Member of the British Columbia Legislative Assembly for Vancouver-Point Grey
- In office September 19, 1956 – August 12, 1962 Serving with Thomas Audley Bate (1953–1963) and Robert Bonner (1953–1963)
- Preceded by: Arthur Laing
- Succeeded by: Pat McGeer

Personal details
- Born: Buda Hosmer Jenkins June 10, 1894 Bellingham, Washington, United States
- Died: August 12, 1962 (aged 68) Vancouver, British Columbia, Canada
- Spouse: Donald Cameron Brown

= Buda Brown =

Canadian politician (1894–1962)

Buda Hosmer Brown (née Jenkins; June 10, 1894 - August 12, 1962) was a political figure in British Columbia. She represented Vancouver-Point Grey in the Legislative Assembly of British Columbia from 1956 to 1962 as a Social Credit member.

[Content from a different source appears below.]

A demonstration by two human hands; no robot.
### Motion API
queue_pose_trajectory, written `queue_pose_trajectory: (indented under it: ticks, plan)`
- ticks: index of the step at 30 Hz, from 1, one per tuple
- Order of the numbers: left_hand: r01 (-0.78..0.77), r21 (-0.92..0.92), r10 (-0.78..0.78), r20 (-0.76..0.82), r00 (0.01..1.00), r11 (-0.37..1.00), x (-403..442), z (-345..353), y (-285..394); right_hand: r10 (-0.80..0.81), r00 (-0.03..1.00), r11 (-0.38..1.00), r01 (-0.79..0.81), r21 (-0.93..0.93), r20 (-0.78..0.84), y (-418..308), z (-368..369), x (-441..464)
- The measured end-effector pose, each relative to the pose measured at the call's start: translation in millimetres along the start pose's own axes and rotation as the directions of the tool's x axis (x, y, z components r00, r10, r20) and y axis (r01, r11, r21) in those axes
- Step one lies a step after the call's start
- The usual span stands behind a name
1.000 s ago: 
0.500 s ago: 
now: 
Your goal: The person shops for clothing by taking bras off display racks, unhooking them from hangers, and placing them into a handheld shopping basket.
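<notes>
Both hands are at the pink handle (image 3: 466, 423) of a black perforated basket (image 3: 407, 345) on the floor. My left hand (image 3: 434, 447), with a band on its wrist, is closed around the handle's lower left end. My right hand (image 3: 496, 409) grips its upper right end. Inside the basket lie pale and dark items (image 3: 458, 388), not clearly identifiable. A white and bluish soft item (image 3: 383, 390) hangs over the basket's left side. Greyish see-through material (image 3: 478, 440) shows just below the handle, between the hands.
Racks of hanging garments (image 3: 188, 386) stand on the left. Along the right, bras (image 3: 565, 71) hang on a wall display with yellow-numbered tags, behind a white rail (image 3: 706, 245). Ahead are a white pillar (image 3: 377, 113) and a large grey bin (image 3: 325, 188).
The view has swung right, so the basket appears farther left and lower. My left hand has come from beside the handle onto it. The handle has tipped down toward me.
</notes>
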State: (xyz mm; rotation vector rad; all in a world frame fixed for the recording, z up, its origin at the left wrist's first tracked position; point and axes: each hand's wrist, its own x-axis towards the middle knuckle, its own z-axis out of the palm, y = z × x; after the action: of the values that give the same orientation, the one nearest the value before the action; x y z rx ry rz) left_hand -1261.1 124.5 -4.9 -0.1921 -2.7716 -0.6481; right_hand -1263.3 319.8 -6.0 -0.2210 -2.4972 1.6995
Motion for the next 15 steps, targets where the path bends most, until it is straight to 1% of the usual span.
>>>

She was born in Bellingham, Washington, the daughter of William D. Jenkins, and later married Donald Cameron Brown. She served eight years as a Vancouver Parks commissioner. Brown ran unsuccessfully as a Progressive Conservative candidate in the federal riding of Vancouver—Burrard in 1953 before being elected to the provincial assembly as a member of the Social Credit party. Brown served in the provincial cabinet as minister without portfolio from November 28, 1960 to her death. She died in office at the age of 68.